Garrison information
- Past commanders: Jonas Budde Anders Nilsen Wiborg

= Christiansfjell Fortress =

Fort in Elverum, Innlandet, Norway

Christiansfjeld Fortress is a historic fort located in the town of Elverum which is located in Elverum Municipality in Innlandet county, Norway.

==History==
The fortress was built on a hill on the east side of the river Glomma as one of several military facilities in the vicinity. The fortress was initially established by Danish officer Gustav Wilhelm Wedel Jarlsberg (1641-1717), Count of Wedel-Jarlsberg in 1683. A tower with a cellar powder magazine was among the first buildings at this Norwegian fortress.

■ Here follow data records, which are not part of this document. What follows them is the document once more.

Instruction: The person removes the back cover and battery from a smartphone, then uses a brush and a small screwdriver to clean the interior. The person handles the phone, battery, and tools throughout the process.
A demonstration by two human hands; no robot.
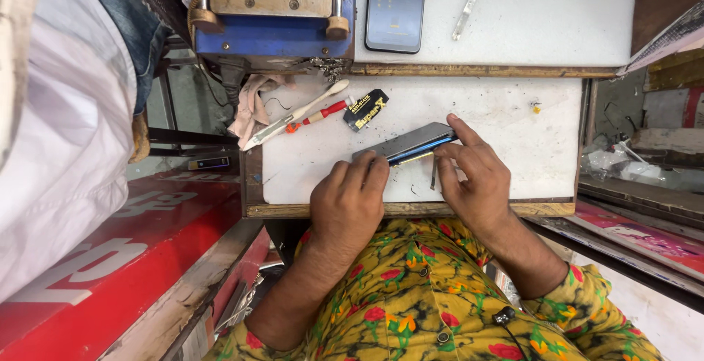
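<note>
Phone (412, 143) with blue edge, tilted up on its long side, sits on the white worktop (506, 119) just above the near wooden edge. Left hand (348, 203) curled, fingertips pressing on the phone's left end. Right hand (473, 178) pinching the phone's right end, thumb on top, fingers underneath, with a thin dark tool (433, 174) sticking down below the phone; cannot tell exactly which fingers hold it. Up-left of the phone: 1 small black packet (365, 109), 1 red-handled screwdriver (319, 116), 1 white-handled blade tool (290, 119), pink rag (253, 104). Further up from the phone: blue machine (275, 16), a 2nd phone (396, 5) lying flat, metal tweezers (469, 2). Another person's pale sleeve (59, 134) far left of the phone.
</note>
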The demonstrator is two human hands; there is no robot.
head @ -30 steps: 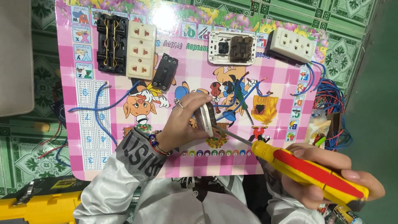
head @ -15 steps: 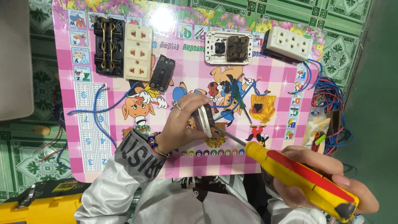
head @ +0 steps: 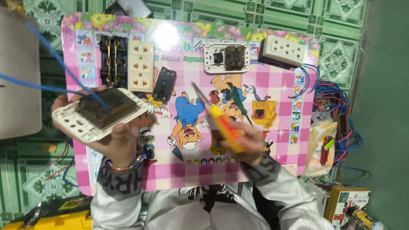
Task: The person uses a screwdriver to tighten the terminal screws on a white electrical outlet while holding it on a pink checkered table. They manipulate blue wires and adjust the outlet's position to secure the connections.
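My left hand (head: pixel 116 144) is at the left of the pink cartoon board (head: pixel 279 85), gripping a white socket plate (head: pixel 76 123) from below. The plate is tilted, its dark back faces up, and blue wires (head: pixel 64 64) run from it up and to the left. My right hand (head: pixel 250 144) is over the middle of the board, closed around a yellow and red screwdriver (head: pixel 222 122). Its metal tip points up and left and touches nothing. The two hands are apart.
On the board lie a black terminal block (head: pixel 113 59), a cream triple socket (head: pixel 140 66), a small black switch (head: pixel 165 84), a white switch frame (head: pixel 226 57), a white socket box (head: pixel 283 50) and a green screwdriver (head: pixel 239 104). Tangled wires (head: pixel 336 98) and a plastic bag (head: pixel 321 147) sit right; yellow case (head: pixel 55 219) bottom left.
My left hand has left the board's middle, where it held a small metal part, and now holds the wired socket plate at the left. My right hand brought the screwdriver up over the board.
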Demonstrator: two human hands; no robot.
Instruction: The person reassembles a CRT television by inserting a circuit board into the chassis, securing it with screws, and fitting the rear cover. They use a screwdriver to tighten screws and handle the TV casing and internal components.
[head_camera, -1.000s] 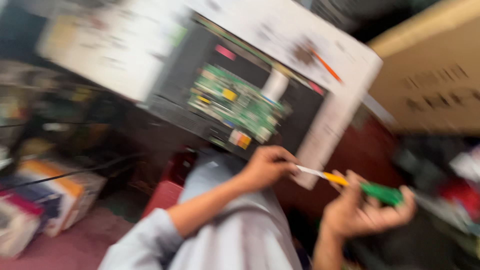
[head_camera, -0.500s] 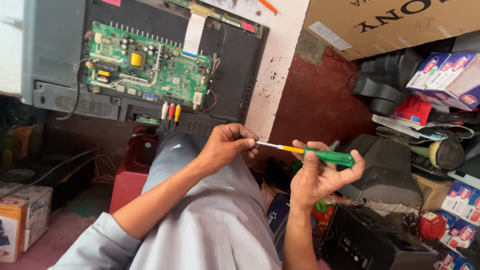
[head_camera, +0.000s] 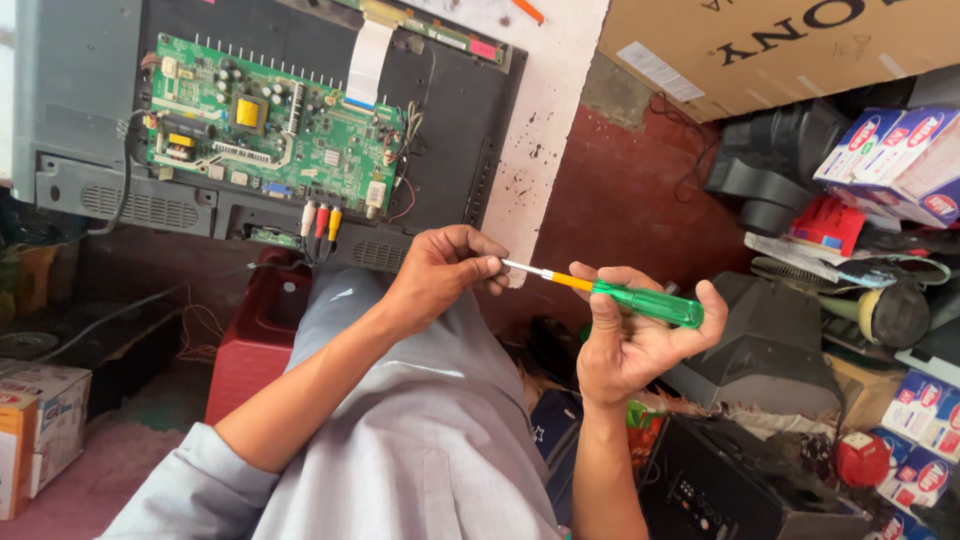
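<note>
The left hand (head_camera: 445, 272) is pinching the tip of the green screwdriver (head_camera: 610, 293) cradled in the right hand (head_camera: 625, 345), the circuit board (head_camera: 270, 130) lying untouched.

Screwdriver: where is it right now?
The screwdriver sits mid-frame in the head view, handle in the right hand, tip pinched by the left hand, below the circuit board.

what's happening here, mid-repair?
A person sits facing an opened flat-panel set with its green circuit board exposed. The right hand holds a green-handled screwdriver roughly level, while the left hand pinches its metal tip. Neither hand touches the board. A red container stands below the set, and stacked small boxes and old equipment sit to the right.
</note>
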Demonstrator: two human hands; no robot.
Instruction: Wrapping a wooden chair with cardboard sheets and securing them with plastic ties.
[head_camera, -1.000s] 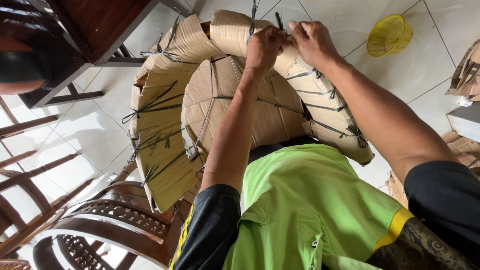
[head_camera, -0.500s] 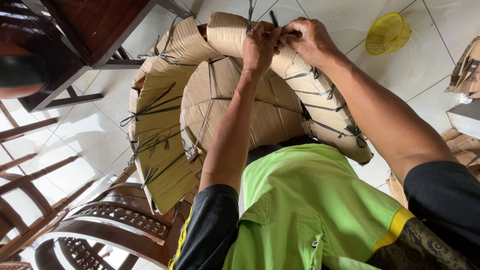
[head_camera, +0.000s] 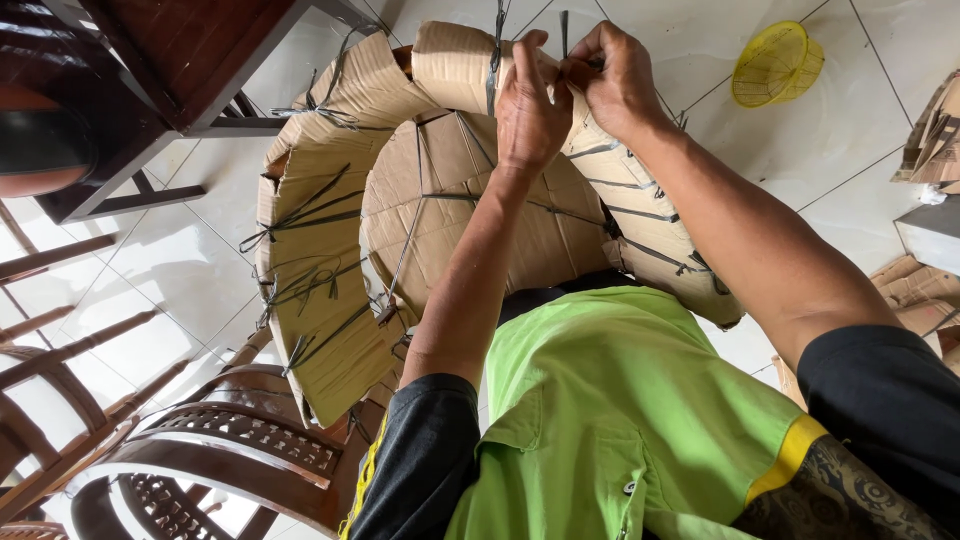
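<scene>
White glossy tile floor (head_camera: 200, 250) w/ grey grout lines fills the background. Landmark: big curved object wrapped in brown cardboard (head_camera: 330, 270), tied w/ dark strapping bands, roughly centre frame, rising toward the top edge.

Left of the cardboard wrap, upper corner: dark wooden table (head_camera: 170, 60), legs and crossbar showing. Below-left of the wrap: dark carved wooden chair backs (head_camera: 230, 440), more rails and spindles at the far left edge. Right of the wrap, at frame edge: loose cardboard scraps (head_camera: 935, 140). Upper right of the wrap, well apart on the tiles: small yellow mesh basket (head_camera: 775, 65).

In front of the wrap, low in frame: person's lime-green shirt w/ black sleeves.

Both forearms reach up to the top of the wrap. Left hand (head_camera: 528, 110): fingers curled shut, pinching a dark strap (head_camera: 496, 50) that runs up over the cardboard's top edge. Right hand (head_camera: 615, 80): also closed, fingertips pinched on a strap end just beside the left hand; the two hands touch. A thin strap tip (head_camera: 563, 28) sticks up between them.
</scene>
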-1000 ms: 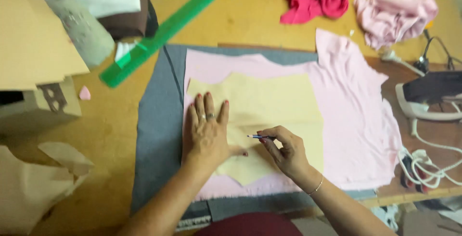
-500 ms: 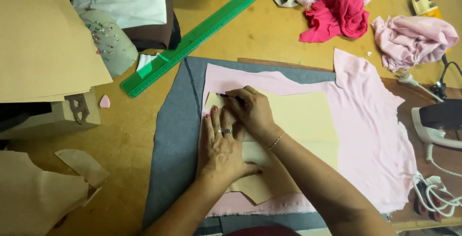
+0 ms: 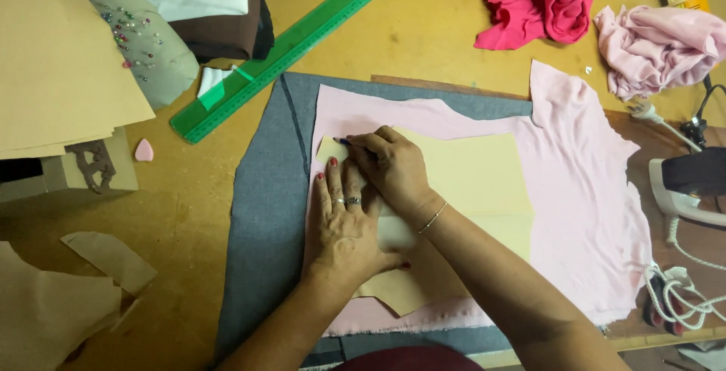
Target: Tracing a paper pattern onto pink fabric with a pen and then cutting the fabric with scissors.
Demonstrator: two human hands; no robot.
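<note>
Mid-worktop, on the grey cloth (image 3: pixel 265 212): pink fabric (image 3: pixel 582 189) spread flat, cream paper pattern (image 3: pixel 476 174) lying on top of it. My left hand (image 3: pixel 344 223) is flat on the pattern's left part, fingers spread wide, gripping nothing, just pressing down. My right hand (image 3: pixel 393 167) crosses over it, fingers pinched tight on a small dark pen (image 3: pixel 342 142), tip at the pattern's upper-left corner. Green ruler (image 3: pixel 287 49) runs diagonally toward the worktop's far edge, touching the grey cloth's far-left corner. Pincushion (image 3: pixel 144 46) with pins at far left, beside a stack of tan paper (image 3: pixel 60 61). Crumpled red cloth (image 3: pixel 541 0) and pink cloth (image 3: pixel 658 46) at the far right corner. Iron (image 3: pixel 692 186) at the right edge.
</note>
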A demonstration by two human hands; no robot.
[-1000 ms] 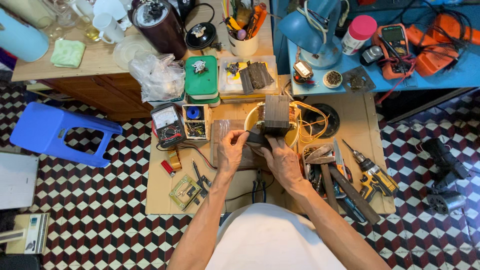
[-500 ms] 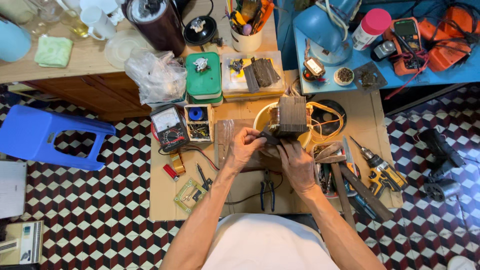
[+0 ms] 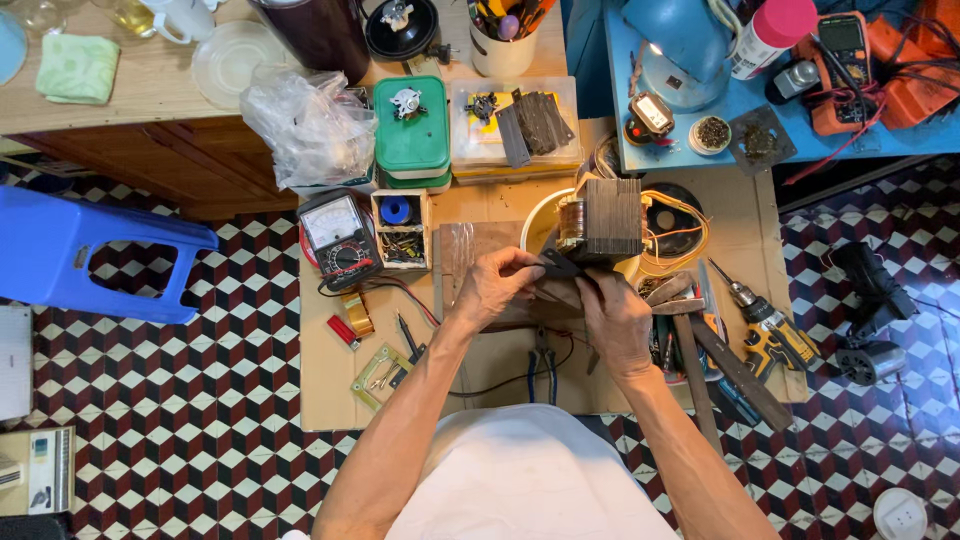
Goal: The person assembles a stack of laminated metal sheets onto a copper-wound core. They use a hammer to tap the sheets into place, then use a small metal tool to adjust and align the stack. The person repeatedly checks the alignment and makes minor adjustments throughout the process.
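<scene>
Dark steel: a thin flat lamination plate (image 3: 558, 265) pinched between the fingers of the left hand (image 3: 492, 288), just below the blocky transformer core with copper winding (image 3: 598, 220) on the low cardboard-topped work table (image 3: 330, 380). Right hand (image 3: 618, 318) beside it, fingers curled onto the same plate's edge. Black analogue multimeter (image 3: 338, 238) to the left. Yellow cordless drill (image 3: 762, 330) to the right, well apart.
</scene>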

Originally known as Hammersberg Skanse, during King Christian V's 1685 visit to Norway he toured the fortification. Recognizing its strategically important location on the Swedish border, he renamed the fortress Christiansfjeld and directed continued improvements. An extensive report of the visit includes illustrations of the fortress at that time. After the Great Northern War some of the smaller border forts were determined to be more expensive than their utility justified and they were closed. On July 13, 1742 Christiansfjeld Fortress was closed and the materials were moved to the Kongsvinger Fortress.

The fortress never saw combat and had never been besieged. In 1930 the area was cleared as parkland. In 1964, a municipal water tower was built on the site. Today the site is dominated by ruins in a park with a large water tower that supplies Elverum with water.

==Commanding officers==
- Jonas Budde, (1684-1688)
- Bernt Kretz, (1688-1694)
- Jens Flor, (1695-1710)
- Wilhelm Ernst Levin von Treiden, (1710-1716)
- Anders Nilsen Wiborg, (1717-1718)
- Conrad Kaufmann, (1719-1720)
- Joachim Frederik von Gelhorn, (1720-1727)
- Jens Aamodt, (1727-1729)
- Hans Parelius, (1729-1742)

==Other sources==
- Kavli, Guthorm (1987). "Norges festninger"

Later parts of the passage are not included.